As a traveler, by the very nature of my foreignness I am granted a reprieve from constricting social norms. And as a visitor, I am free (even expected) to spend my days playing. 

There’s a quote by author William Watson Purkey that has made its way into the public lexicon: “dance like there’s nobody watching.”  When I travel I get to live like there’s nobody watching.   

Strangers don’t care that my Spanish isn’t perfect, that I’m curvy instead of slim, or that I’ve reached middle age without amassing a fortune. Or if they do, I’m blissfully immune to their disapproval. I don’t know them, they don’t know me. There’s no need to impress, no requirement to conform.

It doesn’t matter to the shop owner, the hotel clerk, or the coffee house barista, that I wear the same black sweater every day, that I wear hiking sandals in the gym because sneakers take up too much room in my suitcase, or that my hair hasn’t been professionally styled in months. 

No one cares that I spend my mornings drinking coffee or my afternoons reading in the sunshine and writing a book no one asked me to write.

Nor does it matter to anyone that I walk for the sheer pleasure of moving my legs, clearing my head, and without a plan for where I’m headed, where I’ll end up, or how far I’ve gone. 

And here’s the kicker, it doesn’t matter to me either anymore. 

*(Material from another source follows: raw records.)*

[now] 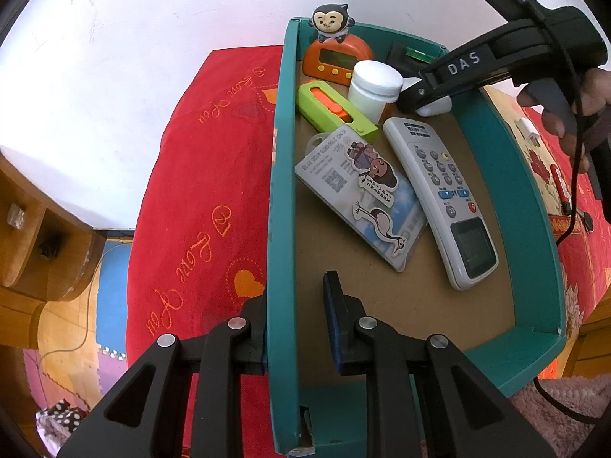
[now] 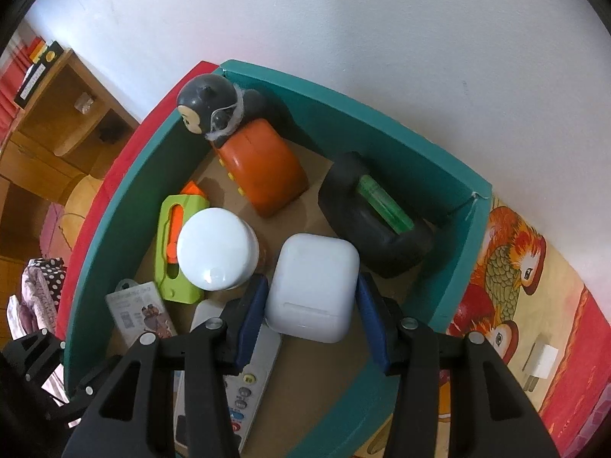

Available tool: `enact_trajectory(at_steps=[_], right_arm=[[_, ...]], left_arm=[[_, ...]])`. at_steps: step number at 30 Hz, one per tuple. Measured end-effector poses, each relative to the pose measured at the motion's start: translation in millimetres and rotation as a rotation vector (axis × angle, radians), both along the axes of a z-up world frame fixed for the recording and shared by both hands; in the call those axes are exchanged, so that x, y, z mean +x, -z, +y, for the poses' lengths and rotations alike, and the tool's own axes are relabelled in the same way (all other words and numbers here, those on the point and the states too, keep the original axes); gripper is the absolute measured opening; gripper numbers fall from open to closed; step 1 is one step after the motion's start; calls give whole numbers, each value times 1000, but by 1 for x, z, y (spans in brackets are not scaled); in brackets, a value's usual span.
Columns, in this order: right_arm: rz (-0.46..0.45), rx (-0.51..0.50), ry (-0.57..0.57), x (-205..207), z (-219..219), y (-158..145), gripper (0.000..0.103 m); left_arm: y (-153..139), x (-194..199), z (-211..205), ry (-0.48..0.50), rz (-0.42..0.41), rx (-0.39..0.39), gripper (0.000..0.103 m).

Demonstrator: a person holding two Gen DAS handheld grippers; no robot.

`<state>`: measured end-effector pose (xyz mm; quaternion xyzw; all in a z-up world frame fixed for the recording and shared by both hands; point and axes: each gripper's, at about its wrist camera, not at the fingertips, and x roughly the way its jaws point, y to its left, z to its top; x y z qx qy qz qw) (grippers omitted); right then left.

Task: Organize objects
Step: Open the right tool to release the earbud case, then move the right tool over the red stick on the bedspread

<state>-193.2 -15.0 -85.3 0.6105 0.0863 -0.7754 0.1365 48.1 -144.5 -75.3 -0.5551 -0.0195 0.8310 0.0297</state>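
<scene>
A teal cardboard box [image 1: 534, 206] lies on a red bedspread. My left gripper [image 1: 294, 316] is shut on its left wall, one finger outside and one inside. The right gripper [image 2: 311, 301] points down into the box's far end, shut on a white earbud case [image 2: 311, 286]; from the left wrist view that gripper [image 1: 424, 103] and the case [image 1: 437, 107] are low beside a white jar [image 1: 374, 89]. Inside the box also lie a grey remote [image 1: 443, 202], a stickered card holder [image 1: 362, 198], a green and orange utility knife [image 1: 336, 112], an orange timer with a monkey figure [image 1: 336, 59] and a black tape dispenser [image 2: 374, 217].
A white charger plug [image 2: 542, 362] and a red pen [image 1: 559, 187] lie on the bedspread right of the box. A person's hand [image 1: 573, 126] grips the right tool's handle. A wooden shelf unit [image 1: 34, 236] stands left, a white wall behind.
</scene>
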Motion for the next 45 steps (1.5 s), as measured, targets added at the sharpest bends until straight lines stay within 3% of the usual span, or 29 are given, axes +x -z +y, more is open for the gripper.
enact_trajectory(at_steps=[8,15,29,37,45], right_arm=[[16,-10,13,5,3,-5,48],[59,-84,47,14,20,-29,48],[148,-189,113,65,49,-63,48],[167,-221,214,99,101,-71,48],[118,-209,417,130,170,-47,48]], left_arm=[[0,0,0,0,0,0,22],[0,0,0,0,0,0,22],[0,0,0,0,0,0,22],[0,-2,1,1,0,-2,22],[0,-4,1,0,-4,0,22]])
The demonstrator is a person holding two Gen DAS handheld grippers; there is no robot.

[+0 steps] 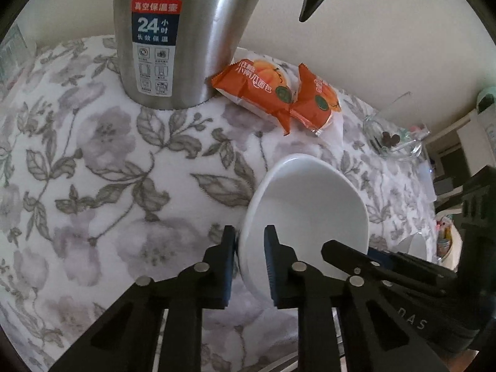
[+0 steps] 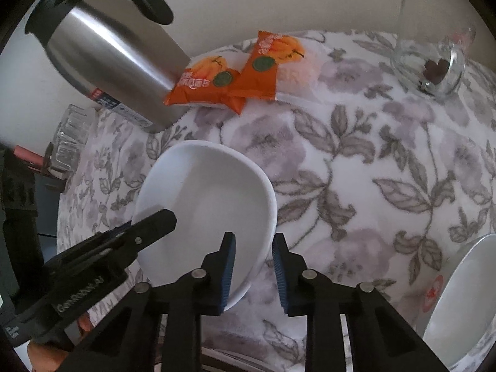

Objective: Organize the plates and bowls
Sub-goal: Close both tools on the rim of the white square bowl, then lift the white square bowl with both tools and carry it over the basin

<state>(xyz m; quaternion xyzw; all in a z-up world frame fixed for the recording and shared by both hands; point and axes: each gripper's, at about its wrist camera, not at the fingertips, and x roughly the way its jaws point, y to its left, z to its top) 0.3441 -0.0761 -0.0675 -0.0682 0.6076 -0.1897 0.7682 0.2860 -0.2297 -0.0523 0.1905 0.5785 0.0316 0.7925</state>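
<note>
A white bowl stands on the flowered tablecloth. My left gripper straddles its near-left rim, one finger outside and one inside, shut on the rim. In the right wrist view the same bowl sits centre-left. My right gripper straddles its near-right rim, jaws narrowly apart, and contact with the rim is unclear. The right gripper shows at the bowl's right side in the left wrist view; the left gripper shows at the bowl's left in the right wrist view. More white dishes sit at the lower right.
A steel thermos jug stands at the back. Two orange snack packets lie beside it. A glass dish with dark pieces sits at the right. A clear glass holder stands at the table's left edge.
</note>
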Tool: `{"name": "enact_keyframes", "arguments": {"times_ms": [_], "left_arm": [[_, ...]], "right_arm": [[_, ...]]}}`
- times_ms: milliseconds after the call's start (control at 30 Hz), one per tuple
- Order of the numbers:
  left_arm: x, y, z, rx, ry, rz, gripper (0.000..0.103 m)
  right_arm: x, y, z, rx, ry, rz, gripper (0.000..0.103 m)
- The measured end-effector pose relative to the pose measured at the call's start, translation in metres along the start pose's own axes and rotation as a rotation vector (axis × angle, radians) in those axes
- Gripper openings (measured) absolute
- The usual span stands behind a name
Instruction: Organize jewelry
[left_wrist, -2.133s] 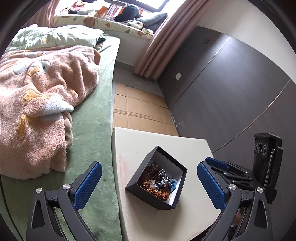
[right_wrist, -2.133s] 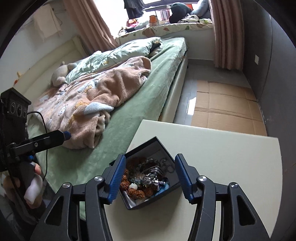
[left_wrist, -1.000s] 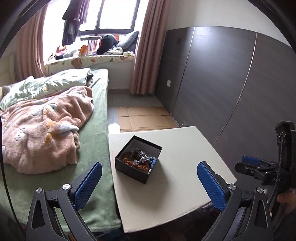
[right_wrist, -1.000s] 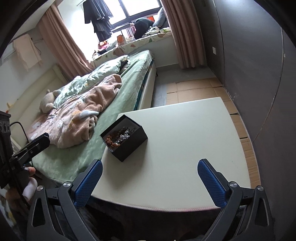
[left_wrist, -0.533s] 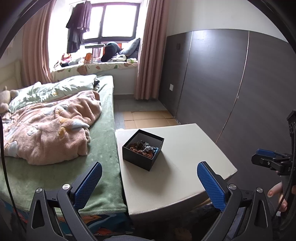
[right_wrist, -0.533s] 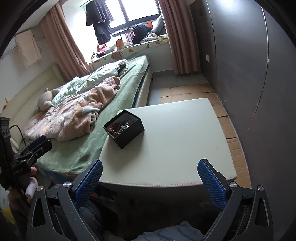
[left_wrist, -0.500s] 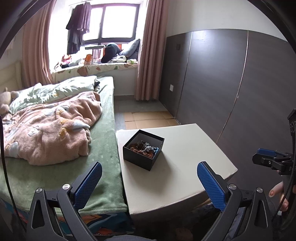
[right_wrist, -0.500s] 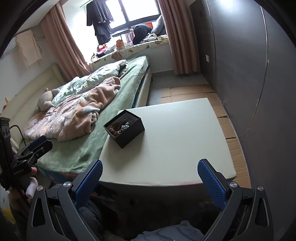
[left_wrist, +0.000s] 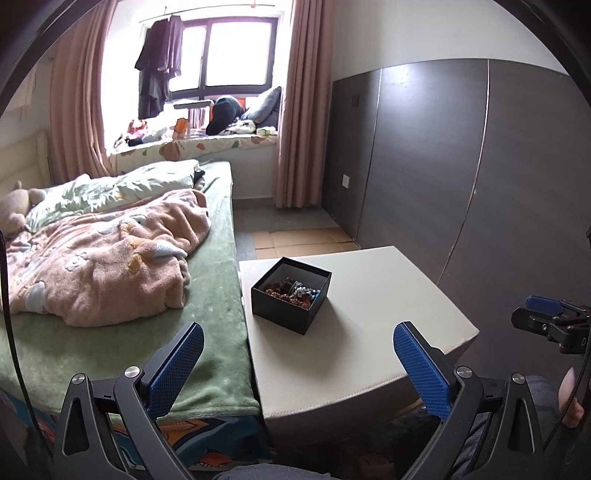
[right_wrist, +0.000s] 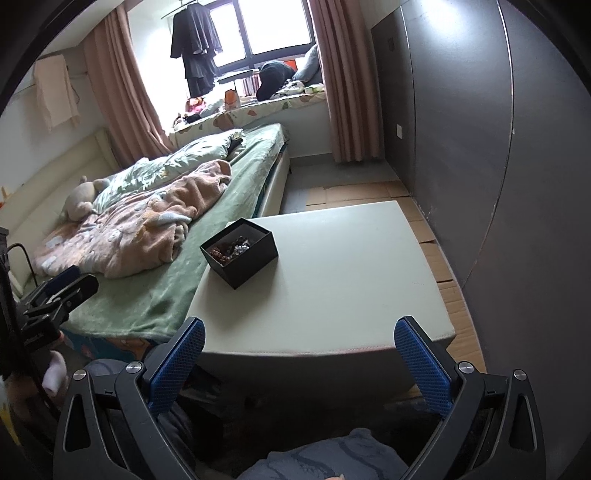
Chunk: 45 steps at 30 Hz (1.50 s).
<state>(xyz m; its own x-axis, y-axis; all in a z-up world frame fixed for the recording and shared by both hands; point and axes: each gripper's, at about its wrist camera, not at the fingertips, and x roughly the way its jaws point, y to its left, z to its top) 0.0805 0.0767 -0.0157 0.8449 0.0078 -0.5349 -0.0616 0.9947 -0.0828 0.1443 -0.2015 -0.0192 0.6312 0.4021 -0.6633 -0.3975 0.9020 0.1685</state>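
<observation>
An open black box (left_wrist: 291, 294) full of tangled jewelry (left_wrist: 295, 289) stands on a cream-topped table (left_wrist: 362, 317), near its left side by the bed. It also shows in the right wrist view (right_wrist: 239, 252). My left gripper (left_wrist: 297, 363) is open and empty, held back short of the table's near edge. My right gripper (right_wrist: 299, 360) is open and empty, also back from the table's near edge. Each gripper shows at the edge of the other's view: the right one (left_wrist: 546, 314) and the left one (right_wrist: 61, 288).
A bed (left_wrist: 218, 295) with a green cover and a pink blanket (left_wrist: 103, 258) runs along the table's left side. A dark panelled wall (left_wrist: 461, 184) stands to the right. Cardboard sheets (right_wrist: 439, 266) lie on the floor behind the table.
Both grippers have pulled far back and up from the box. The right gripper's jaws, narrower around the box earlier, now stand wide open. Little has moved in the last half second.
</observation>
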Motion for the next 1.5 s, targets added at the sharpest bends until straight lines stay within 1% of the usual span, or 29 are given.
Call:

Which is awesome because that means that I am free to enjoy the journey, learn about myself and the world around me, and to live (and dance) like there’s nobody watching.   

Does being anonymous give me permission to be unkind, dishonest, or antisocial? Not at all. In fact, with the freedom comes a responsibility, I believe, to reciprocate: To let go of judgements and embrace differences, to bring a spirit of broad-mindedness and acceptance to my interactions with others. 

And herein lies the real miracle of anonymity; freed from self-consciousness, I am able to experience the deeper joy of seeing myself and others anew.

What about you? How does being an outsider in a strange place make you feel? Share a comment below to continue the conversation. I’d love to hear your thoughts.

 

Image by wili_hybrid via flickr creative common license.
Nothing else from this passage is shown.